Each line of the data below goes into the copy exactly; pictures do not.

──────

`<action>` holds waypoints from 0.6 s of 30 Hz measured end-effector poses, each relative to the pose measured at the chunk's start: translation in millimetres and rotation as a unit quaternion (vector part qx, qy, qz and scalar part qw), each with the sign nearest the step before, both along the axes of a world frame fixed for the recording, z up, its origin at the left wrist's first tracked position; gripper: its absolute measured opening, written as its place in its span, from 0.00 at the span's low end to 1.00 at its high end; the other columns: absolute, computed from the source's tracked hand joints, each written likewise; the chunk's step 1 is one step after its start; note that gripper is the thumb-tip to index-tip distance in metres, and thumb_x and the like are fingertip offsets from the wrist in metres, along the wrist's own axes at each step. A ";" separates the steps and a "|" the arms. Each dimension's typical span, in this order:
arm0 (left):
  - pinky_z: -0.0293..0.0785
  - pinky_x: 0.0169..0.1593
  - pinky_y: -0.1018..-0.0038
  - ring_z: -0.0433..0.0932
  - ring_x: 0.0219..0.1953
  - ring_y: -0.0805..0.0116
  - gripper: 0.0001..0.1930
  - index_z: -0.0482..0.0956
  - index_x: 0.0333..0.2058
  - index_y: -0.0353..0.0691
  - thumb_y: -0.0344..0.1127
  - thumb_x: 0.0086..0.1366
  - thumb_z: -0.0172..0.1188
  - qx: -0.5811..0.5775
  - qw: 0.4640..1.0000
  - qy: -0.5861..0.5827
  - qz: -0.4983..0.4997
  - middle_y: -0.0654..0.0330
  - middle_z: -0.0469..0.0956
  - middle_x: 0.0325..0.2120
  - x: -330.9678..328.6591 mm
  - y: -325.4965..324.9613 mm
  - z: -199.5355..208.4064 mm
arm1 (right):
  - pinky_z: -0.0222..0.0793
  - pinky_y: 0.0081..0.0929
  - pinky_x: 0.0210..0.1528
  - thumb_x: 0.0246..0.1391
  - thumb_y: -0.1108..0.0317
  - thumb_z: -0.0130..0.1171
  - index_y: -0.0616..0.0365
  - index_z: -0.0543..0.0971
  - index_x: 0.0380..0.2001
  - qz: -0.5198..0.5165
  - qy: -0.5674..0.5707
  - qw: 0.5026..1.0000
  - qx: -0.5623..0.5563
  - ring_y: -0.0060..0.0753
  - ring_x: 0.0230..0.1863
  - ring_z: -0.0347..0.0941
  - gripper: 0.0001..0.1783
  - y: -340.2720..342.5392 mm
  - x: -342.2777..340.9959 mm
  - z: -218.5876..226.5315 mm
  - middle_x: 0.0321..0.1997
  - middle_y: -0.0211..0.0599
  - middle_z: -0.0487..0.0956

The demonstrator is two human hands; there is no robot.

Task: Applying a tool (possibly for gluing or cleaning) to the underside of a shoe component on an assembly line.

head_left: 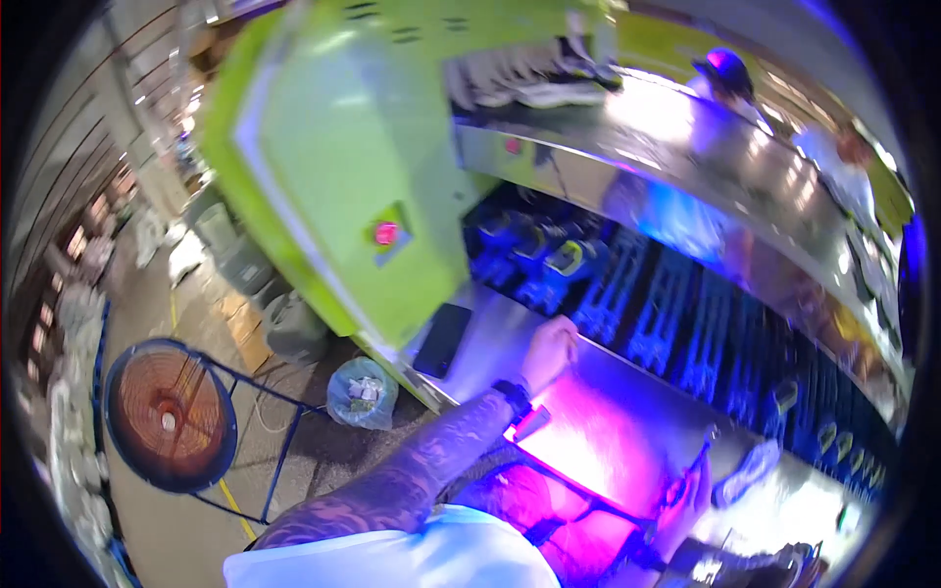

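Observation:
My left hand [550, 353] reaches to the front edge of the dark conveyor, its fingers curled closed. Blur hides anything in them. A dark band circles that wrist. Lower right, my right hand [692, 498] is closed round a slim dark tool with a pointed tip; its exact kind is unclear. Beside it on the metal worktop [627, 392] lies a pale shoe part [751, 472]. A black phone [443, 340] rests on the worktop left of my left hand. Pink and violet light falls between my hands.
Beyond the worktop runs a conveyor [676, 343] carrying several shoe parts, under a metal shelf [637, 118]. A green machine housing [363, 157] with a red button [386, 232] rises ahead. Left on the floor stand a round fan [169, 416] and a lined bin [361, 392]. People work far right.

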State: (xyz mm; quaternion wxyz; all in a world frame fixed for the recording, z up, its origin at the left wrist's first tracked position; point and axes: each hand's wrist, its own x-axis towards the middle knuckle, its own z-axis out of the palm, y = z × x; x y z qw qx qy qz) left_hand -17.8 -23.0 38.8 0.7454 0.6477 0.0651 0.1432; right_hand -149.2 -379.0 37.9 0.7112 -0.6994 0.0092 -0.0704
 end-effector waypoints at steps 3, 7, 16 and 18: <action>0.68 0.24 0.75 0.72 0.20 0.74 0.12 0.71 0.31 0.40 0.18 0.64 0.39 0.014 1.000 -0.016 0.008 0.59 0.74 0.22 0.2 13.9 -5.7 | 0.66 0.18 0.27 0.69 0.64 0.50 0.62 0.72 0.59 -0.038 0.060 0.995 0.070 0.16 0.27 0.68 0.20 15.2 14.9 7.6 0.37 0.30 0.77; 0.68 0.24 0.78 0.73 0.20 0.75 0.12 0.74 0.34 0.38 0.19 0.67 0.40 0.010 0.999 0.035 0.011 0.62 0.73 0.21 8.0 -2.5 -4.8 | 0.54 0.14 0.22 0.68 0.64 0.55 0.64 0.74 0.60 -0.102 0.048 0.984 0.140 0.10 0.22 0.62 0.22 13.8 11.3 7.3 0.33 0.26 0.77; 0.71 0.27 0.78 0.74 0.24 0.75 0.08 0.74 0.45 0.38 0.30 0.72 0.49 0.125 0.986 0.052 -0.095 0.64 0.73 0.24 26.6 12.0 -10.5 | 0.71 0.20 0.42 0.68 0.64 0.58 0.57 0.76 0.62 -0.040 0.107 0.990 0.081 0.16 0.39 0.72 0.22 -4.2 13.7 4.0 0.43 0.29 0.81; 0.72 0.32 0.77 0.74 0.27 0.75 0.09 0.75 0.48 0.38 0.29 0.71 0.53 0.146 0.984 0.050 -0.084 0.64 0.75 0.28 45.6 -3.0 5.5 | 0.70 0.20 0.39 0.67 0.64 0.58 0.56 0.76 0.62 -0.062 0.105 0.988 0.094 0.15 0.36 0.70 0.22 -6.6 8.6 1.0 0.40 0.27 0.80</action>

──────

* **ANSWER SPACE**
`<action>` holds waypoints from 0.6 s of 30 Hz measured end-effector poses, each relative to the pose measured at the chunk's start: translation in millimetres and rotation as a unit quaternion (vector part qx, qy, qz and scalar part qw), each with the sign nearest the step before, both along the axes of a world frame fixed for the recording, z up, its origin at the left wrist's first tracked position; gripper: its absolute measured opening, written as its place in its span, from 0.00 at the span's low end to 1.00 at its high end; the other columns: absolute, computed from the source's tracked hand joints, each written likewise; the chunk's step 1 is one step after its start; note that gripper is the thumb-tip to index-tip distance in metres, and thumb_x and the like are fingertip offsets from the wrist in metres, along the wrist's own axes at each step. A ";" separates the steps and a "|" the arms. Each dimension's typical span, in this order:
arm0 (left):
  - pinky_z: -0.0293..0.0785
  - pinky_x: 0.0169..0.1593
  - pinky_y: -0.1018..-0.0038
  - ring_z: -0.0433..0.0932
  - ring_x: 0.0219..0.1953
  - ring_y: -0.0805..0.0116
  - gripper: 0.0001..0.1930
  - index_z: -0.0482..0.0956
  - index_x: 0.0333..0.2058
  - index_y: -0.0353..0.0691
  - thumb_y: -0.0344..0.1127
  - thumb_x: 0.0086..0.1366
  - thumb_z: -0.0172..0.1188
  - qx: -0.5811..0.5775
  - qw: 0.4640..1.0000
  - qy: -0.5861..0.5827
  - qz: -0.4983..0.4997
  - middle_y: -0.0654..0.0330
  - middle_z: -0.0469..0.0956
  - middle_x: 0.0325..0.2120
  - x: -330.9678..328.6591 mm
  - y: -325.4965..324.9613 mm
  - z: -199.5355..208.4064 mm
arm1 (right):
  - pinky_z: -0.0222..0.0793
  - pinky_y: 0.0081..0.0929
  - pinky_x: 0.0210..0.1528
  - thumb_x: 0.0246..0.1391
  - thumb_y: -0.1108..0.0317
  - thumb_z: -0.0130..0.1171
  - index_y: -0.0616..0.0365
  - index_z: -0.0543..0.0971
  - index_x: 0.0380..0.2001
  - qz: -0.5198..0.5165
  - qy: -0.5674..0.5707
  - qw: 0.5026..1.0000
  - qx: -0.5623..0.5563
  - ring_y: -0.0060..0.0753
  - ring_x: 0.0230..0.1863
  - ring_z: -0.0347..0.0941
  - gripper: 0.0001..0.1783
  - y: -340.2720..342.5392 mm
  - x: -342.2777..340.9959 mm
  - z: -218.5876..226.5315 mm
  - middle_x: 0.0321..0.1997
  - middle_y: -0.0211..0.0599
  - middle_z: -0.0487..0.0956

The demonstrator is two human hands; there is no robot.

Task: Applying a tool (possibly for gluing or cleaning) to the underside of a shoe component on an assembly line.

head_left: 

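Observation:
My left hand [550, 353] reaches to the front edge of the dark conveyor, its fingers curled closed. Blur hides anything in them. A dark band circles that wrist. Lower right, my right hand [692, 498] is closed round a slim dark tool with a pointed tip; its exact kind is unclear. Beside it on the metal worktop [627, 392] lies a pale shoe part [751, 472]. A black phone [443, 340] rests on the worktop left of my left hand. Pink and violet light falls between my hands.
Beyond the worktop runs a conveyor [676, 343] carrying several shoe parts, under a metal shelf [637, 118]. A green machine housing [363, 157] with a red button [386, 232] rises ahead. Left on the floor stand a round fan [169, 416] and a lined bin [361, 392]. People work far right.
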
State: (xyz mm; quaternion wxyz; all in a world frame fixed for the recording, z up, its origin at the left wrist's first tracked position; point and axes: each hand's wrist, its own x-axis towards the middle knuckle, its own z-axis out of the palm, y = z × x; x y z qw qx qy qz) left_hand -17.8 -23.0 38.8 0.7454 0.6477 0.0651 0.1432; right_hand -149.2 -379.0 37.9 0.7112 -0.6994 0.0092 -0.0704
 end-effector waypoints at steps 3, 7, 16 and 18: <action>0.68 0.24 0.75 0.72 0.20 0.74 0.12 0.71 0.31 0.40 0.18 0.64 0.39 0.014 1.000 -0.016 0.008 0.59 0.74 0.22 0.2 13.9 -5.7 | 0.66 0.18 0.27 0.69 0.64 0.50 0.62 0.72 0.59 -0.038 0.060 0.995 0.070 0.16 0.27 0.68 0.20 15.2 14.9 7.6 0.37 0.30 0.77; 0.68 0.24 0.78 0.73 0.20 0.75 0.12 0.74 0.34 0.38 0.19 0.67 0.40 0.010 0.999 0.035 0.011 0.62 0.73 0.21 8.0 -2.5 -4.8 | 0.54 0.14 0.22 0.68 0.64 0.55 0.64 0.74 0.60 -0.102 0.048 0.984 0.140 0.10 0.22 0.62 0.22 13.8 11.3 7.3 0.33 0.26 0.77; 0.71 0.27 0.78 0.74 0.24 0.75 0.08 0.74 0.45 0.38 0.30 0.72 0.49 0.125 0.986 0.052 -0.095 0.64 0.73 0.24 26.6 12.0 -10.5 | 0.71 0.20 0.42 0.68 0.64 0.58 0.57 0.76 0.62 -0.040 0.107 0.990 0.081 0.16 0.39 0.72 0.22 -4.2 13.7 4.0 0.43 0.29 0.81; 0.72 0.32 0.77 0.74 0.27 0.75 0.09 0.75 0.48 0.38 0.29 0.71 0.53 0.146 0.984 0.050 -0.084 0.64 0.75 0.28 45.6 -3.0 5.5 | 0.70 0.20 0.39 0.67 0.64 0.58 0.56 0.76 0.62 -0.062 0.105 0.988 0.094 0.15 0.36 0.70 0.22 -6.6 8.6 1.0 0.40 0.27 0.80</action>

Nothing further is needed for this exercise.